Wednesday, January 29, 2014

Plastic Catholics



Yesterday I stopped in my local Roman Catholic parish.  They open their sanctuary during the day for quiet meditation and have an afternoon each week dedicated to silent prayer before the exposed Blessed Sacrament called Adoration.  I had come from a meeting and had on my clerics so everyone who saw me would have known 'I didn't belong there.'  But no one seemed to pay attention and let me just sit before God in a 'comfort zone' of prayer. And in a sense I did belong. And while my personal theology no longer supports the liturgical practice of Adoration and Benediction, the centering quiet is still like mashed potatoes and gravy, or macaroni and cheese for my soul.  Christ is there and so am I and that is enough.

I am so thankful for my Roman Catholic beginnings.  It was in that tradition that I learned to pray--learned that form of meditation of silent exposing my heart to God.  It was there that I came to learn how to live sacramentally--living out of and into the signs of Christ in whom I move and have my being.  When I claim myself as 'catholic' it is this spiritual centering that I refer to.  I am no longer a Roman Catholic.  I do not espouse the Church of the Vatican.  I am an Episcopalian through and through and a catholic one at that.

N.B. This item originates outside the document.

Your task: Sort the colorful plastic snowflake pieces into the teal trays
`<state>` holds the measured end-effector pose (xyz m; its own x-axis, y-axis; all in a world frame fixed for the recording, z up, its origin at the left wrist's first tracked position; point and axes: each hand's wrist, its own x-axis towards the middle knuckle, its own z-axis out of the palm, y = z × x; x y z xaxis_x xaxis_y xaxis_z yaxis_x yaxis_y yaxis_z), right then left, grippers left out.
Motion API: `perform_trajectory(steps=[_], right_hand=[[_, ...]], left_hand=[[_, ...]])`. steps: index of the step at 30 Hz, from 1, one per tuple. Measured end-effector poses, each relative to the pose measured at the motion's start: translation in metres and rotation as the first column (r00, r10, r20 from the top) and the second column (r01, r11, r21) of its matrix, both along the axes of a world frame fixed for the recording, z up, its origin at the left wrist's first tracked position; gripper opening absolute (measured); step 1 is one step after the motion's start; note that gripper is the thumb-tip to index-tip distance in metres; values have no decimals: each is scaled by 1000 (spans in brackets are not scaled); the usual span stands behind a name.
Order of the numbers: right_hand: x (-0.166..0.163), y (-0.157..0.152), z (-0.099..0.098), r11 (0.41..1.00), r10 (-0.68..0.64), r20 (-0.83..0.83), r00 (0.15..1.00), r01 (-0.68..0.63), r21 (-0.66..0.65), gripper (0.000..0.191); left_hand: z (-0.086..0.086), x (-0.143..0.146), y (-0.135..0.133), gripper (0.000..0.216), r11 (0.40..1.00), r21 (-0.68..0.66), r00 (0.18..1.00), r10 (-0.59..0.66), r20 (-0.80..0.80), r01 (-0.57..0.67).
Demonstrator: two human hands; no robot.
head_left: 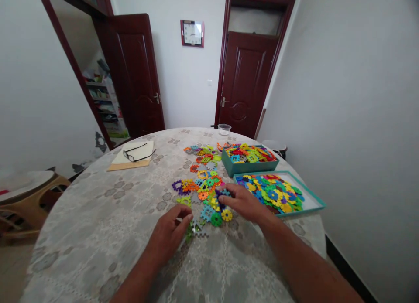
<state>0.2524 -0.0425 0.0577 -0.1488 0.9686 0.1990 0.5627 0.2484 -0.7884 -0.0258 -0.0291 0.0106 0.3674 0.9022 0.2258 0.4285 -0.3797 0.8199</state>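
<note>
My right hand [244,200] pinches a dark purple interlocking plastic piece [220,200] between thumb and fingers, just above a spread of colourful pieces. A blue piece [225,192] shows by its fingertips. Left of it, my left hand [172,226] is curled, its thumb and index close together at a green piece [189,234] joined or lying against a grey toothed piece [199,229]; the exact grip is partly hidden. Between the hands lie a light blue square piece [207,213], a green round piece [216,219] and a yellow flower-shaped piece [227,215].
A teal box [250,167] full of pieces stands at the right, behind its lid [306,207], which holds round flower pieces. Glasses [131,156] rest on a notebook [145,148] at the left. A clear plastic bowl [224,128] sits at the table's [108,224] far edge.
</note>
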Motion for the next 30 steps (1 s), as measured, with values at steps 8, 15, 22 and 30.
perform_trajectory(steps=[8,15,22,30], right_hand=[[123,94,45,764,-638,-2,770,632,130,35],[165,146,50,704,-710,-36,703,710,-13,26],[157,117,45,677,-731,-29,682,730,92,39],[43,8,14,995,35,298,954,-6,-100,30]], left_hand=[[-6,-12,-2,53,996,63,935,-35,-353,61],[-6,-9,-5,60,993,12,825,-89,-558,115],[-15,-10,0,35,990,63,800,-63,-596,125],[-20,-9,1,44,993,93,819,-2,-573,67]])
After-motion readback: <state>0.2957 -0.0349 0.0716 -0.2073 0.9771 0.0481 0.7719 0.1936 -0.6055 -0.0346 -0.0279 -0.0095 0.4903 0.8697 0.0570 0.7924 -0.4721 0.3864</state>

Coming from the experience of being a vowed religious, of having lived in religious community and entered into the sacramentality that that life implies, I always found that arch Anglo-Catholic experience of the Episcopal Church very disorienting.  All the outward signs of that Catholicism were there, but there was something missing in the inward and spiritual grace.  I am not saying that all Anglo-
Catholicism was at like this because I often found A-C's that lived out of that sacramentality the same as I. And found so many who found the Holy in those acts of the liturgy   But there was an arm of Anglo-Catholicism that I finally realized were 'Roman Catholic Wanna Be' rather than truly Anglo-Catholic with its mission to the poor and richly lived-out sacramental and incarnated faith.  It was that arm that so severely distorted the catholic experience in  the Episcopal Church.

This 'Catholic Wanna Be' phenomenon I most often saw coupled with a political neo-conservative mind.  I always had the impression that these 'plastic catholics' were playing church rather than being Church.  They could never have been Roman Catholics because their understanding of obedience, the primary virtue of the RCC, was not consistent enough to satisfy the RC hierarchy.  They knew all the right dance steps but they didn't feel the beat.  It was the Tea Party at prayer,  rather than the spiritual living out of faithfulness.

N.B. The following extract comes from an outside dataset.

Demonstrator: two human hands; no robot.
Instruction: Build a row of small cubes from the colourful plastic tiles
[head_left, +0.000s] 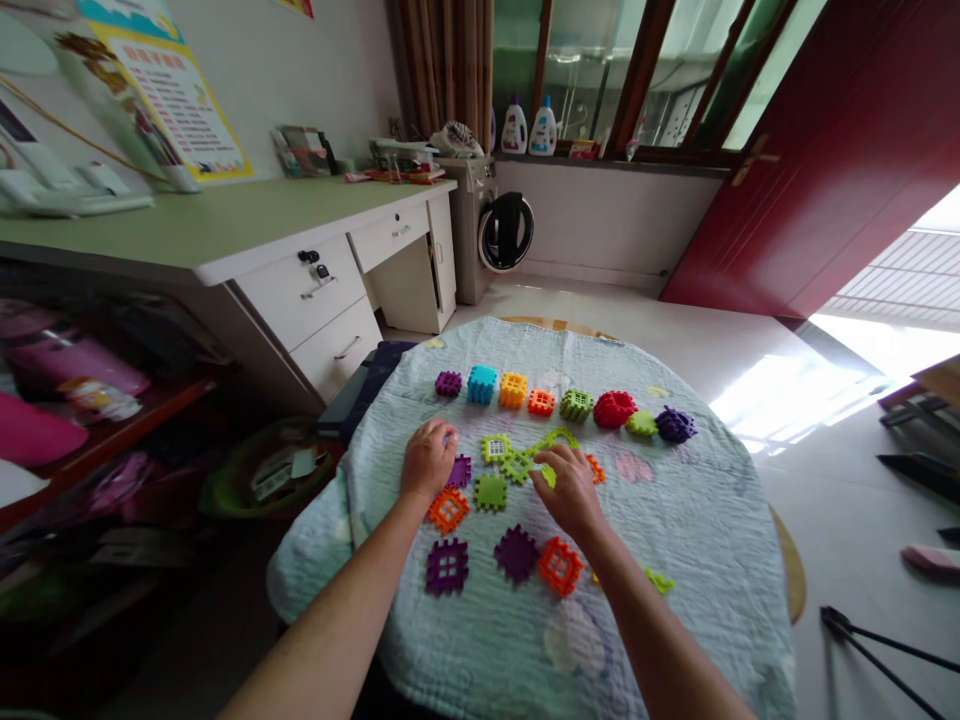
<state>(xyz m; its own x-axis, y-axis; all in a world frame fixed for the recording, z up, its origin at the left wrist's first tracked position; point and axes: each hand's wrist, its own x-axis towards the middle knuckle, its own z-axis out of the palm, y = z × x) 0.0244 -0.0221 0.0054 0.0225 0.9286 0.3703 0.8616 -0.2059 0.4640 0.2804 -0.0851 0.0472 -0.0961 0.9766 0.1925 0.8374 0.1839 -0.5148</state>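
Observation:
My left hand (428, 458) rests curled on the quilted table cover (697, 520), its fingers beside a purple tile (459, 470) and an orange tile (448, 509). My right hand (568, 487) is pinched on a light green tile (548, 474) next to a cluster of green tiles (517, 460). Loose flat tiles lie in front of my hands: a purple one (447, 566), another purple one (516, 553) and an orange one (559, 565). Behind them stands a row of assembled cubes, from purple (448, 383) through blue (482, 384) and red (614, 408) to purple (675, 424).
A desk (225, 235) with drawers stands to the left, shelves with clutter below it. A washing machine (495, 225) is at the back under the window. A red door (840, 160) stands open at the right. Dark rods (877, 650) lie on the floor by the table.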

When I first became an Episcopalian I was in an area that was not especially Anglo-Catholic.  We referred to ourselves as committed 'Broad Church.'  I knew I wasn't committted Low-Church.  That experience of the Anglican ethos is rooted in the evangelical roots of reformed theology.  And I don't have an evangelical bone in my body.  What I used to call myself was a post-Vatican II Episcopalian.  It confused most people but that way I didn't have to explain this rather UN-pidgeon-holeable position where I stood on the Anglican/Episcopal continuum.

The almost 4O years' experience of the 1979 BCP has healed some of the wounds of the Anglo-Catholic/Low Church split that was threatening the Episcopal Church following WWII but it has done nothing for the 'plastic catholics' who find solace in 'doing church right' rather than living into the transformative life of the liturgy.  The difference can be readily experienced between the real Anglo-Catholicism and the imitation.  The bogus conveys feelings of 'coldness' and I hear descriptions of the 'meanness of spirit' and the 'rigidity' that has never been part of any form of any authentic catholicism that I have known.

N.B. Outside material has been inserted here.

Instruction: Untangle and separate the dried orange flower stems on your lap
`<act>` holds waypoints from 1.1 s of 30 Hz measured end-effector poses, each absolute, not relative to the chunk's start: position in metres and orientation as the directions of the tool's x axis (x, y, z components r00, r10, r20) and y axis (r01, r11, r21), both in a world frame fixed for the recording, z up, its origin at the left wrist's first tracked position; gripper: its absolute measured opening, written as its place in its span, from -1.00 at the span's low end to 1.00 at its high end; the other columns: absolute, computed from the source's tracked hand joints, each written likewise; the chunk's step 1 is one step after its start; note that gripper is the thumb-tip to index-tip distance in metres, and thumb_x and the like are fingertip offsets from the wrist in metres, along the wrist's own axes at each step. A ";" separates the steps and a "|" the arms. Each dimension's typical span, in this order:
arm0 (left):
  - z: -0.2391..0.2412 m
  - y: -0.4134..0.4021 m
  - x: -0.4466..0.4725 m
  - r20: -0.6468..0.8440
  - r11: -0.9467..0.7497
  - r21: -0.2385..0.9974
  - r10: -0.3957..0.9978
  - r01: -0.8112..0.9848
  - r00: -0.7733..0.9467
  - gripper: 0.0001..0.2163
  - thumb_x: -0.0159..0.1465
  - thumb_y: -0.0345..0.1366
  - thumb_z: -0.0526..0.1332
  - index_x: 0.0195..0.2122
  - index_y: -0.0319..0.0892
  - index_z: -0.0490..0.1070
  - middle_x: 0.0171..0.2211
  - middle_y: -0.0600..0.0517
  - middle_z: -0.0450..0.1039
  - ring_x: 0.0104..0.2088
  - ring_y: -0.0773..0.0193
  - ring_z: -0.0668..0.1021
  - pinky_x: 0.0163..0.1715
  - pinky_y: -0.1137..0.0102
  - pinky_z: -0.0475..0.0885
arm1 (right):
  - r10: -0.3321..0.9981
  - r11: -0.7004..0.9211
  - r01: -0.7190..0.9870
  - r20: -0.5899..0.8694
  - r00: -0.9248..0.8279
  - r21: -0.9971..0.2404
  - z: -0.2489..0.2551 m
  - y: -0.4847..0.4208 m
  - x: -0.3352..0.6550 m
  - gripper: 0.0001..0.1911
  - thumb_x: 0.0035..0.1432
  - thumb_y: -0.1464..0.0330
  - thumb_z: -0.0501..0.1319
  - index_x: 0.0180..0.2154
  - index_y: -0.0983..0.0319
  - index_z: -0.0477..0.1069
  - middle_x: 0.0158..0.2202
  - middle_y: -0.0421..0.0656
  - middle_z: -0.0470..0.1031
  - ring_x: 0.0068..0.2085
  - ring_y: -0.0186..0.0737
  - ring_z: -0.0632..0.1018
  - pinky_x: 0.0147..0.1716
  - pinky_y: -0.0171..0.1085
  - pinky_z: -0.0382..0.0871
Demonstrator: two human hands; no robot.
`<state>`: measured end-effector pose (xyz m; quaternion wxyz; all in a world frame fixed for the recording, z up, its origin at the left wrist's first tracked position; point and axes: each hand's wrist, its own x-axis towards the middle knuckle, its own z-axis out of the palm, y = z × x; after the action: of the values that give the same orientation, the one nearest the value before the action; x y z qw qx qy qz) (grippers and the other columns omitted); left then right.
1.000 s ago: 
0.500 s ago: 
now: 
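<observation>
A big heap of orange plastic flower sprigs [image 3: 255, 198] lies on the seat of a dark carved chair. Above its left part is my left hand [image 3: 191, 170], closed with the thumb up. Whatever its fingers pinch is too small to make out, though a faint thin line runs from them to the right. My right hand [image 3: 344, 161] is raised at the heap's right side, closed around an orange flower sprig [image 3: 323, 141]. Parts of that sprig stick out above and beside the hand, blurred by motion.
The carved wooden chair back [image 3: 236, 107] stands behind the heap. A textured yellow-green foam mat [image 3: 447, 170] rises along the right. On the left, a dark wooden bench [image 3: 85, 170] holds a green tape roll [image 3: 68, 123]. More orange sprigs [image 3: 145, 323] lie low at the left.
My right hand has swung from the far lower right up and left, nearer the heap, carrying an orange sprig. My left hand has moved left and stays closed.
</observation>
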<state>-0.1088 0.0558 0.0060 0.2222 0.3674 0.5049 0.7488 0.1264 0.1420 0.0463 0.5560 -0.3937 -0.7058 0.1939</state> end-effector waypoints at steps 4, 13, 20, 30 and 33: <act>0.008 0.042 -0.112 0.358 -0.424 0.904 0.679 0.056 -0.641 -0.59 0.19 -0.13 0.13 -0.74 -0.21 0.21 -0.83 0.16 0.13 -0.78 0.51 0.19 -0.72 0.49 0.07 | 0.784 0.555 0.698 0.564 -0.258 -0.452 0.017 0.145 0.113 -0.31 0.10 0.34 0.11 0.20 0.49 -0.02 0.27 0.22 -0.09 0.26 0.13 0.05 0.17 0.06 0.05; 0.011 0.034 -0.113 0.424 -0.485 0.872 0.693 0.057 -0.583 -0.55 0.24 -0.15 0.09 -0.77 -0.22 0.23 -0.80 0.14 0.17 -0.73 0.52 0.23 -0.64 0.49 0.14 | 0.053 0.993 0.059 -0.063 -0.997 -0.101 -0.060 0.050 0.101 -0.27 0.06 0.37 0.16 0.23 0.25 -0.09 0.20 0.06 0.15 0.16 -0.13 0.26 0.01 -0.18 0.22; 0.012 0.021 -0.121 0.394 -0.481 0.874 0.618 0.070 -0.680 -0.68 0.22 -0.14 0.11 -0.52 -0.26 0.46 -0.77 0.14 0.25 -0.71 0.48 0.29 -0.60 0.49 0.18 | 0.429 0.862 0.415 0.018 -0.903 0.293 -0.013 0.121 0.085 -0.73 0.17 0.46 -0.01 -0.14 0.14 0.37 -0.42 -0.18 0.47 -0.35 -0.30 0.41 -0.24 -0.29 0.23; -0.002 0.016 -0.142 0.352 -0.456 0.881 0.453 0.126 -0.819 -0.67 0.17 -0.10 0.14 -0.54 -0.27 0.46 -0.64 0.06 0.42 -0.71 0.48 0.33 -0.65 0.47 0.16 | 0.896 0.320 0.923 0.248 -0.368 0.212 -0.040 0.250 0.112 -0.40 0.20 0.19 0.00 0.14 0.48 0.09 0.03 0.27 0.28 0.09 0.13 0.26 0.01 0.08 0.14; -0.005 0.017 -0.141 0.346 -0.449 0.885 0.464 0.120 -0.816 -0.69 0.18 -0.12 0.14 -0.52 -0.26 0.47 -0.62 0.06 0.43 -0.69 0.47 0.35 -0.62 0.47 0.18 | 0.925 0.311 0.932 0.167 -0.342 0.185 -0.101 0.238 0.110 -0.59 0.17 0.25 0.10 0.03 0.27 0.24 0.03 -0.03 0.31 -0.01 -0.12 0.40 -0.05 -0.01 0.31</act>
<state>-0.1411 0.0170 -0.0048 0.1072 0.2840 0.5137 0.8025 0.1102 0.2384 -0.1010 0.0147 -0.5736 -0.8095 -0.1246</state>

I am thankful for my local RC parish and its benign hospitality of holy place.  I am thankful that there is no fear of 'turf' in the large, silent, sacred space that today's RC churches provide.  I am not for reunification with the Vatican.  We are too different after 500 years to feel the comfort of  the holy in each other.  And yet we have gifts in the spiritual geography of that we share. I am at home there because Christ is there.  But in neither tradition--Anglican nor Roman, is our catholicism is tainted with the imitation of performance. The kinds of catholicism that speak to the heart of those who seek Christ and the community of faith where welcome is  vibrant, joyful and  life-giving no matter what our hierarchy, no matter out doctrine or practice.  The signs and symbols of our faith speak of Christ and healing.  That is enough.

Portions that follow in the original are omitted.